Second, you need someone willing to lend shares. As we'll see below, this is often people who bought SLV in a margin account.
The short seller must (again, see here) borrow shares of SLV to do this. They go to a brokerage firm, who lends the shares of SLV. Where does the brokerage firm get them from? From their own inventory, the margin account of one of the firm's customers, or another lender (see the SEC 1C).
At this point, the lender is owed the stock. The short seller later will either purchase shares to replace them, or they can deposit silver with an AP to create new shares to give to the lender.
The shares come from the short seller's brokerage firm, the margin account of one of the brokerage firm's customers, or another lender.
So if you own shares of SLV, they could be yours -- but only if your account is on margin. A margin account is where you borrow money from the brokerage firm to buy stocks, and you use the shares you already have purchased as collateral (which gives the brokerage firm the right to lend them out).
The only people at risk of having their shares lent out are people who fully understand the rules (or should), and have agreed to it. Brokerage firms that lend shares obviously know exactly what they are doing, and the risks involved. The other source is shareholders using a margin account.
If you have a margin account, you don't always own the shares in your account; often, you are owed them. And you have agreed to things like margin calls (where you have to pay money if the stocks are losing value), and having the brokerage firm sell your stocks without telling you to meet margin calls (which the can chaynge without notifying you).
Margin accounts can be very risky, and this is simply one of the risks of having a margin account.
However, the prospectus cannot limit short selling. To limit short selling, the SEC would need to get involved and change the regulations first.

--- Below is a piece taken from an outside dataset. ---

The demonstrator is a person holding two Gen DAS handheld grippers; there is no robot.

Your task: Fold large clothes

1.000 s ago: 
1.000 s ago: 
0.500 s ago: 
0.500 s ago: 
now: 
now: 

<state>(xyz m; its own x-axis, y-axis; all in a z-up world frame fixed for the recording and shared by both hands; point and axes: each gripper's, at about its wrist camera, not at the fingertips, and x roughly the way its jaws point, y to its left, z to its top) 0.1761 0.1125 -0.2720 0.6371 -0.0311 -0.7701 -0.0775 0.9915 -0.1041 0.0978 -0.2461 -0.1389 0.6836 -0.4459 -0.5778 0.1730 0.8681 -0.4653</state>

However, short selling is part of the stock market, and something that iShares has no control over (just as they could not, for example, prohibit a certain organization or person from buying shares). For iShares to prevent short selling, the SEC would have to get involved.
Note that while SLV APs (the ones that deposit silver into SLV to create new shares) could sell SLV short (depositing the silver later to cover their short position), they would normally only do that if  they could not obtain the silver, and  thought the price of silver was going to go down. If they thought the price of silver was going to go up, and could not find the silver to deposit, they would simply not go short (nothing requires them to create shares).
"The bottom line is that [SLV] is not involved in the arrangements between short sellers and lenders of SLV shares. [SLV] doesn’t deliver silver to any other party...".
That's summarizes things well. If you don't have a margin account, you won't be a lender of SLV shares. If you buy shares of SLV, they may be from a short seller who got them from someone with a margin account; if so, however, the shares are now legally yours, and backed the same as all other SLV shares. The person with the margin account does not own shares of SLV (they are owed them), so they have nothing from SLV backing their IOU.